Gourmet Gluten-Free Israeli Breakfast Platter – Rich in Flavors & Textures
This gourmet gluten-free Israeli breakfast platter recipe features a rich combination of flavors and textures, perfect for those who desire an advanced and photogenic meal. With mouthfeel, aroma, and plating appeal as its focus, this dish will transport you straight to Tel Aviv with each bite.
Allergens Eggs, Soy (in hummus), Nuts (olive oil)
Ingredients
2 slices gluten free sourdough bread, toasted 1/4 cup hummus 1/2 cup cherry tomatoes, halved 1/4 cup Kalamata olives, pitted 1/4 cup feta cheese, crumbled 1/4 cup avocado, sliced 1/4 cup cucumber, thinly sliced 2 large eggs, soft boiled 1/4 cup fresh parsley, chopped 1 tbsp extra virgin olive oil 1 tsp sumac Salt and pepper, to taste Gluten free crackers (optional)
Instructions
Soft boil the eggs for 6 minutes, then immediately transfer them to a bowl of ice water. Let them sit in the ice water for 5 minutes before peeling. In a small dish, combine the hummus with a drizzle of olive oil and a pinch of sumac. Arrange the toasted gluten free sourdough bread on a large platter. Spread a generous layer of seasoned hummus over the bread. Place halved cherry tomatoes, Kalamata olives, crumbled feta cheese, avocado slices, and cucumber slices on top of the hummus layer. Place the soft boiled eggs on the side of the platter. Sprinkle chopped parsley over the entire dish. Season with salt and pepper to taste, and drizzle a little extra virgin olive oil on top. Serve immediately with gluten free crackers, if desired.
Chefβs Insight The combination of flavors, textures, and aroma in this gluten-free Israeli breakfast platter creates an unforgettable culinary experience.
Notes Serve with a freshly squeezed orange or grapefruit juice to complete the breakfast experience.
Substitutions Replace hummus with any preferred spread or dip. - Use gluten-free tortilla chips instead of bread. - Substitute the soft-boiled eggs with hard-boiled eggs or poached eggs.
Alternative Preparations Create a gluten-free Israeli breakfast sandwich by using gluten-free bread, hummus, and your favorite vegetables. - Make a healthy salad using all the ingredients, excluding bread and crackers.
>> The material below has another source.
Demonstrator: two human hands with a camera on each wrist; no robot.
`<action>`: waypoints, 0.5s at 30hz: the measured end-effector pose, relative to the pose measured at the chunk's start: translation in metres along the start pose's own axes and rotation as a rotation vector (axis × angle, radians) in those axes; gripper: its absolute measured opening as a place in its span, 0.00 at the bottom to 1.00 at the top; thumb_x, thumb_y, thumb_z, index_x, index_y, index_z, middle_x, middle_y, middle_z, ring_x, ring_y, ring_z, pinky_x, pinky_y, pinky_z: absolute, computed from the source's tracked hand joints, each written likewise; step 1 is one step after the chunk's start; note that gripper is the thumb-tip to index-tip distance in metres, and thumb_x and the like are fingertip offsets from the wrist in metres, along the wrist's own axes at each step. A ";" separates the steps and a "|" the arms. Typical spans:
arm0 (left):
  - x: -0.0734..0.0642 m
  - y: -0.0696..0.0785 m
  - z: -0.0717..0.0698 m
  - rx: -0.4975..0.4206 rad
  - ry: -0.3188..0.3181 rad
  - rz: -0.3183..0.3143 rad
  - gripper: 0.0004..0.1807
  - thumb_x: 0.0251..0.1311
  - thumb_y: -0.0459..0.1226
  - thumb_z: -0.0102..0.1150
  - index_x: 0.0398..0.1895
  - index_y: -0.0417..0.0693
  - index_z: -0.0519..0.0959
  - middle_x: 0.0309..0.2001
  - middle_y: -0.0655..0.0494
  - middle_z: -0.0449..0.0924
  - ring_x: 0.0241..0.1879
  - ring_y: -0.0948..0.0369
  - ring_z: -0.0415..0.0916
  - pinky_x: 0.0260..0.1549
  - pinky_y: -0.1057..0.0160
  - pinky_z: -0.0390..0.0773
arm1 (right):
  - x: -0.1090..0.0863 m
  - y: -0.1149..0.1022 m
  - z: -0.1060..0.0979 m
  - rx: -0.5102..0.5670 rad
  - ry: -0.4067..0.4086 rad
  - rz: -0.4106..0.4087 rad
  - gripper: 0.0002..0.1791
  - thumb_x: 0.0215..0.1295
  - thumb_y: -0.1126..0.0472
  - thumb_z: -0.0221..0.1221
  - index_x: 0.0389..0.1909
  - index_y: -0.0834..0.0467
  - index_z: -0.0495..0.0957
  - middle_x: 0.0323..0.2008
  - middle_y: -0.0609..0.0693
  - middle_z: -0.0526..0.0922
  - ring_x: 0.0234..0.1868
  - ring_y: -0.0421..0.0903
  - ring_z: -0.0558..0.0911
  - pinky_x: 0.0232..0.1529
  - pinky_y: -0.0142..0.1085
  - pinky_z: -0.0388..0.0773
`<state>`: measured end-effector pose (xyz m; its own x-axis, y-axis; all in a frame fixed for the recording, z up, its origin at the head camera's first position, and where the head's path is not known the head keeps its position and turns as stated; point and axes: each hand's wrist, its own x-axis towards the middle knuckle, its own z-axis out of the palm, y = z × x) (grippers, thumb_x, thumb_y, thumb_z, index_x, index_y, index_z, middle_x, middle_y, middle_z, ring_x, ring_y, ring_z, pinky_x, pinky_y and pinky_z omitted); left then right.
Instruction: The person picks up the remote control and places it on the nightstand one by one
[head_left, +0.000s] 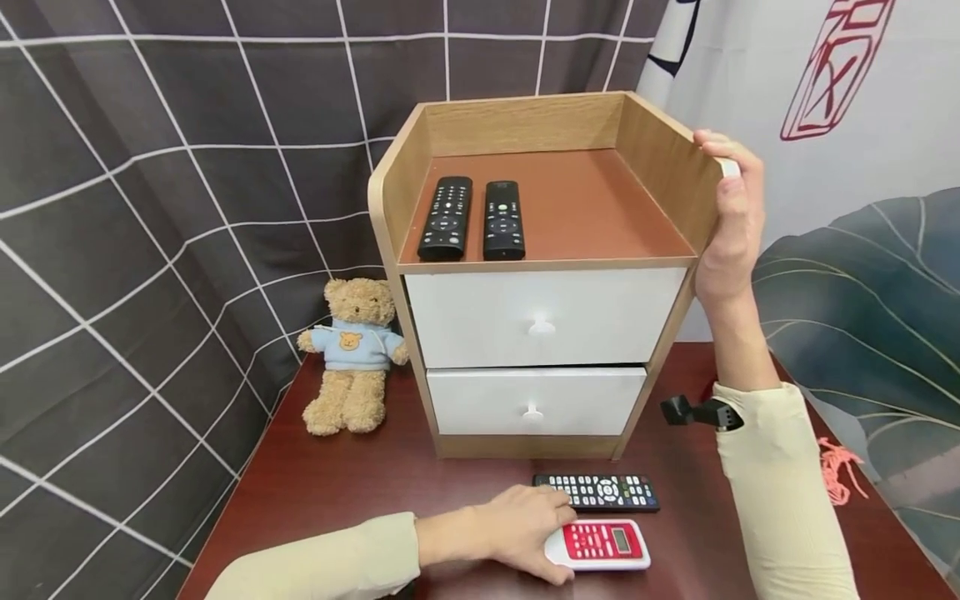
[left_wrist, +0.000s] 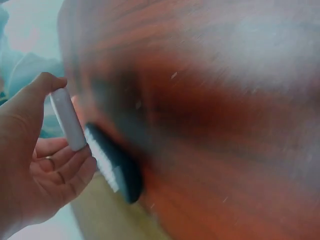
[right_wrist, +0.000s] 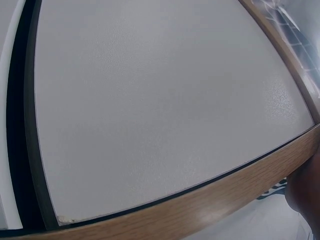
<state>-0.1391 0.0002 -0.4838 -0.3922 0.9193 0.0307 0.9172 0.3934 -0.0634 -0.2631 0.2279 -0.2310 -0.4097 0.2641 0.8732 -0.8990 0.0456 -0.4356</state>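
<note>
In the head view my left hand grips the left end of a white remote control with a red keypad and small screen. The left wrist view shows its white edge between thumb and fingers. Just beyond it lies a black remote with many buttons, its left end partly behind the hand. My right hand holds the upper right side panel of a small wooden cabinet. A white drawer front fills most of the right wrist view.
Two black remotes, one on the left and one beside it, lie on the cabinet's brown top. Two white drawers sit below. A teddy bear in a blue top sits left of the cabinet. Pink strings lie at the table's right edge.
</note>
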 end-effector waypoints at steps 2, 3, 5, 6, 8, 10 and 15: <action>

Alternative Methods Replace soft-boiled eggs with scrambled or fried eggs for a different texture.
Best Storage Practice Store leftover hummus in an airtight container in the refrigerator for up to one week. - Keep the olives, cucumber, and parsley in separate containers in the refrigerator.
Shelf Life The dish is best enjoyed immediately, but the ingredients can be stored separately for up to one week.
Plating Tips Arrange the ingredients artistically on a large platter or individual plates. - Use colorful dishes and utensils to enhance the vibrant colors of the dish.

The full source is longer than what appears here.